With all of the everyday issues we deal with as dads: playing referee to the kids' arguments, figuring out how to fit in that dentist visit before the week you've scheduled a family camping trip, coaching someone's sporting event, helping get homework done... it might seem unlikely and even unnecessary to find the space and time to consider sexual assault as a realistic everyday issue but the statistics tell us that sexual assault is becoming an everyday issue for our children - it's something we need to talk about with our kids, our families, and other dads.
It would be impossible to cover all of the complexities, facts, and resources related to sexual abuse in a single article. Our goal is to provide current information and resources to help educate and empower.
Let's start by looking at the numbers - the statistical likelihood that your child will be molested or sexually assaulted might surprise you.
According to recent data collected by The Center for Family Justice
1 out of 4 girls and 1 in 6 boys will be sexually assaulted by the time they are 18 years old. (Darkness to Light)
15% of sexual assault and rape victims are under age 12 and 44% are under age 18. (U.S. Department of Justice)
93% of juvenile sexual assault victims know their attacker. (U.S. Bureau of Justice Statistics)
Most perpetrators are acquaintances, but as many as 47% are family or extended family. (U.S. Department of Justice)
Girls ages 16-19 are 4 times more likely than the general population to be victims of rape, attempted rape, or sexual assault. (RAINN)
What to look for; signs of sexual abuse and assault:
As a parent, you know your children better than anyone else ever could, but do you know how to recognize the signs that point to sexual abuse or assault? As dads, we'd like to think they would come directly to us to talk about something as confusing and upsetting as sexual assault - but would your child come right out and tell you if they were sexually assaulted?
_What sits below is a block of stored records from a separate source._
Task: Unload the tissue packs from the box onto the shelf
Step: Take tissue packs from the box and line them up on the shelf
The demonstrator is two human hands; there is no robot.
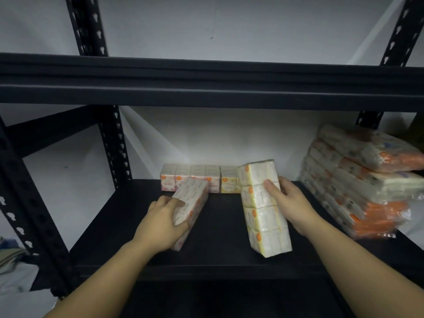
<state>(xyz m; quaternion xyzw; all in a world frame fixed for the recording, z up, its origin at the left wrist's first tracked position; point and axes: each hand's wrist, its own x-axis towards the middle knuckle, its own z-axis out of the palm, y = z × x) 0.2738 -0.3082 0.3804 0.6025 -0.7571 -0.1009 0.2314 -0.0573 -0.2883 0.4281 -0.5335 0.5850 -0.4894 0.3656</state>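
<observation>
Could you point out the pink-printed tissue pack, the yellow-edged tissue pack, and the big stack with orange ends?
Pink-printed tissue pack (191,203): head view, upper face.
Yellow-edged tissue pack (263,216): head view, front face.
Stack with orange ends (358,180): head view, its side.

Honestly nothing here is readable. The small tissue packs lined up at the back of the shelf each have a round orange logo and a few lines of print under it, but it's all blur (too dim and too small). Same with the orange-trimmed packs stacked on the right, no legible words or numbers.
</observation>
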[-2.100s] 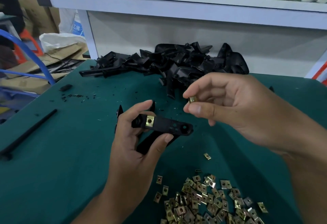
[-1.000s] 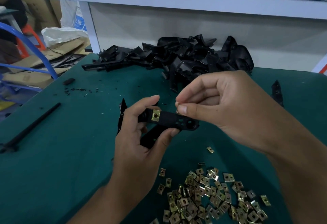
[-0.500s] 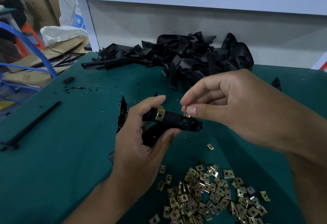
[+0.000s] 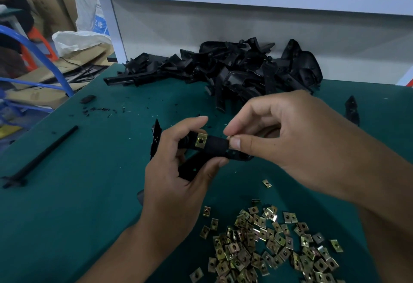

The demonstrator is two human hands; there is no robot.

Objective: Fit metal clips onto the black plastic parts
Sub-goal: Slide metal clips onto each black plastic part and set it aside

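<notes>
My left hand (image 4: 176, 180) grips a black plastic part (image 4: 215, 148) above the green table, fingers curled round it. One brass metal clip (image 4: 200, 140) sits fitted on the part near my left index finger. My right hand (image 4: 297, 139) pinches a second small metal clip (image 4: 229, 139) between thumb and forefinger, held against the part's right section. That clip is mostly hidden by my fingertips. A loose heap of metal clips (image 4: 268, 244) lies on the table below my hands.
A pile of black plastic parts (image 4: 234, 72) lies at the back against a white shelf frame (image 4: 116, 30). A long black strip (image 4: 42, 155) lies at the left, another black piece (image 4: 352, 109) at the right. Small black scraps (image 4: 98, 109) dot the green table (image 4: 67, 215).
My right hand has brought its pinched clip down from above onto the black part. My left hand has kept holding the part, shifting slightly.
</notes>
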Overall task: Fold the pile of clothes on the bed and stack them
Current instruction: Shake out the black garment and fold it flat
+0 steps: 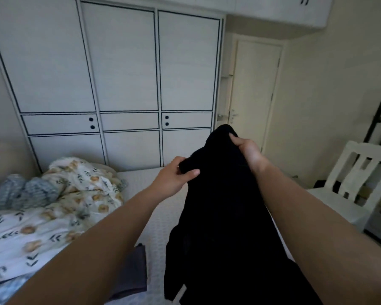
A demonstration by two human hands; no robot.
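Observation:
A black garment (224, 216) hangs in the air above the bed (158, 208), held up by both hands at its top edge. My left hand (174, 177) pinches one upper corner, thumb on the front of the cloth. My right hand (248, 150) grips the other top corner, a bit higher and farther away. The cloth drops down toward me and covers the bed's near right part. A dark grey folded piece (132, 274) lies on the bed under my left forearm, partly hidden by it.
A floral duvet (59, 205) and a blue-grey crumpled cloth (24, 192) are bunched on the bed's left side. A white wardrobe (119, 84) stands behind the bed. A white chair (361, 181) sits to the right, a door (253, 93) beyond it.

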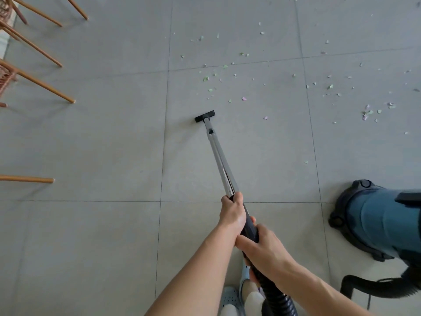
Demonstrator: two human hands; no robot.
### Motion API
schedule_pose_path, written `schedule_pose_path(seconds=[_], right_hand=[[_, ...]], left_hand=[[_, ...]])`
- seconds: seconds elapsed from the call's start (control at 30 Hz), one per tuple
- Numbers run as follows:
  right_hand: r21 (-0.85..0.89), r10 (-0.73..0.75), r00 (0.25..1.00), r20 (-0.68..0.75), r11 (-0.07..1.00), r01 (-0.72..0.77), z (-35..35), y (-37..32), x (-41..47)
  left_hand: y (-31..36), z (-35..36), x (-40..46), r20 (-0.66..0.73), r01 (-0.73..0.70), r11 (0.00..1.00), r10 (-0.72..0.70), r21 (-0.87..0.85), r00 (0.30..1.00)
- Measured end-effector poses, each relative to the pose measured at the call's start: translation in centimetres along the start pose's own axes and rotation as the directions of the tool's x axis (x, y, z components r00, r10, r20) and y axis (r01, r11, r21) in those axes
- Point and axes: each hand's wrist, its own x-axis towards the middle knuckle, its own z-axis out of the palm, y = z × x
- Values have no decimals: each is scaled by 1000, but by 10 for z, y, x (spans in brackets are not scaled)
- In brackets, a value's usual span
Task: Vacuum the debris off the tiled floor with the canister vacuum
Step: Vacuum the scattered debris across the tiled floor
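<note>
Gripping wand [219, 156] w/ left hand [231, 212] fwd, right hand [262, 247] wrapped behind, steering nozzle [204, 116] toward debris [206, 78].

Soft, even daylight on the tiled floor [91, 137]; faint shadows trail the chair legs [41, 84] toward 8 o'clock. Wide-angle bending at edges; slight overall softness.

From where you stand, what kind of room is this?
Probably a home dining area: large grey floor tiles, slim wooden chair legs at the left, and a blue canister vacuum beside scattered paper-like debris.
</note>
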Motion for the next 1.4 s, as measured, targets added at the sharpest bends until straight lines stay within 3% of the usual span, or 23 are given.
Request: schedule_pose_path(seconds=[0.27,0.57,0.9,1.4], right_hand=[[22,11,999,48,1000,-12,0,-21,17],[40,-21,999,32,999,19,23,-1,19],[-162,1,999,-34,987,-6,66,63,-24],[-252,-137,988,-71,961,115,56,-19,48]], left_hand=[[21,-3,22,-17,-50,998,50,24,999],[5,-19,25,-8,-83,982,85,169,996],[-79,-46,-10,6,-15,994,16,-112,1000],[21,-53,47,49,-27,995,31,-93,998]])
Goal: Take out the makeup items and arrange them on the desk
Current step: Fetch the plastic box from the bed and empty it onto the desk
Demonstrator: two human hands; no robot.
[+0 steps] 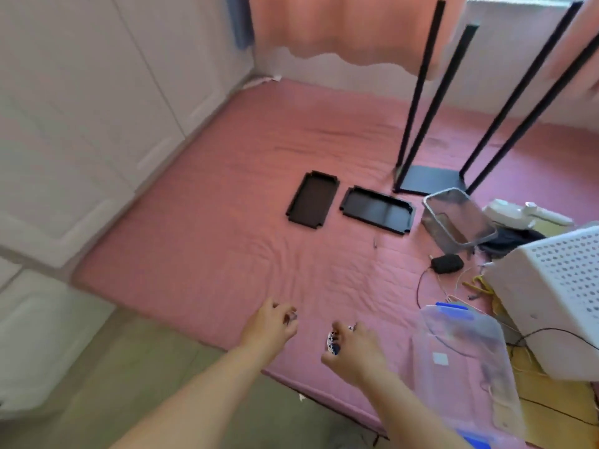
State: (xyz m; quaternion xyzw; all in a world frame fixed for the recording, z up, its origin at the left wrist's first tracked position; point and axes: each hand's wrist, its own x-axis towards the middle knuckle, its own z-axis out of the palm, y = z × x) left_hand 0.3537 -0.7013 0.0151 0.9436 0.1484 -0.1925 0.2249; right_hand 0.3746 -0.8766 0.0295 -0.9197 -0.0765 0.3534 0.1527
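Observation:
Both my arms reach forward over the near edge of a pink mattress point(227, 222). My left hand point(272, 325) has its fingers curled, and something small and dark shows at the fingertips; blur hides what it is. My right hand point(353, 351) grips a small blue-and-white patterned item point(332, 341), too blurred to name. Just right of my right hand lies a clear plastic box with blue clips point(463, 358). Two black shallow trays point(312, 199) point(377, 210) lie side by side farther out on the mattress.
A black metal rack point(431, 181) with tall legs stands at the back right. Beside it are a tipped clear bin point(457, 218), a white perforated basket point(557, 293), a black adapter point(447, 264) and loose cables. White cabinet doors line the left.

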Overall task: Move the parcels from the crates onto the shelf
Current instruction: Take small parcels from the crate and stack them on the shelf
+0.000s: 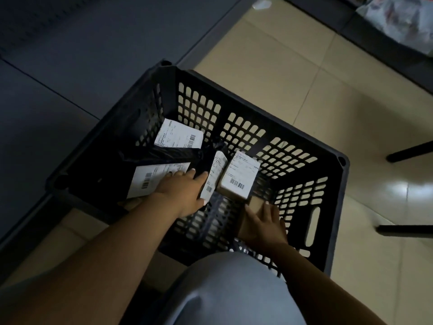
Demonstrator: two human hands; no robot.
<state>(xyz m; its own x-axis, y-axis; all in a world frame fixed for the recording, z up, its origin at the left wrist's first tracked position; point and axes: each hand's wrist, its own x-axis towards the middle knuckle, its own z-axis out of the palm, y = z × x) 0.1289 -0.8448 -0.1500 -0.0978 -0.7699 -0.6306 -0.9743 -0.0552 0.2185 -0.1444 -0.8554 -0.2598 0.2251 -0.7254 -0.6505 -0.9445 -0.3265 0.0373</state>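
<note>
Item: black slatted crate (276,146), standing on the tiled floor (293,73), viewed from above. It holds at least 5 parcels, all in its lower part.

Contents:
- 1 white-labelled box (179,136) at the far left corner, leaning on the wall.
- 1 black poly-bag parcel (150,177) with a large white label, lying flat at the left.
- 1 slim parcel (214,175) standing on edge in the middle, label and barcode facing up.
- 1 cardboard box (239,175) with a barcode label, just beside the slim one, tilted.
- 1 small brown box (256,204) at the near right, partly covered.

Hands: left hand (181,193) lies across the black bag's label, fingers spread and flat, thumb side touching the slim parcel — pressing or feeling for a hold, not closed round anything. Right hand (264,225) rests over the small brown box with fingers curled on its top edge; whether it truly grips cannot be told in this dim light.

Step in hand, by my judgement: the pick-up from the crate — nothing has been lifted clear. The shelf is not plainly in view; a dark edge (379,43) with a pale bag (403,22) runs along the upper right.

Next move calls for: closing each hand on 1 parcel, lifting straight up past the crate rim, taking care that the leaning boxes do not topple.
</note>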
Myths and Facts: How Children Communicate About Sexual Abuse and Assault (from The U.S. Department of Justice):
Myth: If a child is sexually abused, she or he will immediately come and tell.
Myth: Children disclose immediately after the abuse and provide a detailed account of what has occurred.
Myth: Children are more likely to disclose if directly questioned by their parent or an adult authority figure who can help.
Myth: Disclosure is always a one-time event.
Fact: Disclosure of sexual abuse is often delayed; children often avoid telling because they are either afraid of a negative reaction from their parents or of being harmed by the abuser. As such, they often delay disclosure until adulthood.
Fact: A common presumption is that children will give one detailed, clear account of abuse. This is not consistent with research; disclosures often unfold gradually and may be presented in a series of hints.
Fact: Children might imply something has happened to them without directly stating they were sexually abused—they may be testing the reaction to their “hint.”
Fact: If they are ready, children may then follow with a larger hint if they think it will be handled well.
Fact: It’s easy to miss hints of disclosure of abuse. As a result, a child may not receive the help needed.
Where to go for help:
There are numerous resources both local, online, and nationally set up specifically to help children and families who are dealing with sexual assault or abuse.
ChildHelp.org recommends: If a child discloses that he or she has been abused by someone, it is important that you LISTEN to them most of all.
The site goes on to suggest that in the case of suspected sexual abuse, especially with small children, parents should ask ONLY four questions:
Who did this to you?
Where were you when this happened?
When did this happen?
If the child is too young to communicate or choosing not to communicate -but you suspect sexual abuse, you can call ChildHelp at 1-800-4-A-CHILD to speak to a qualified crisis counselor.
More resources for families dealing with sexual assault:
Family Watchdog: Locate registered sex offenders in your community.
RAINN: Rape, Abuse and Incest National Network
One in Four: A non-profit organization dedicated to the prevention of rape by the thoughtful application of theory and research to rape prevention programming that has been shown to increase likelihood of bystander intervention in a situation where rape or sexual assault may occur.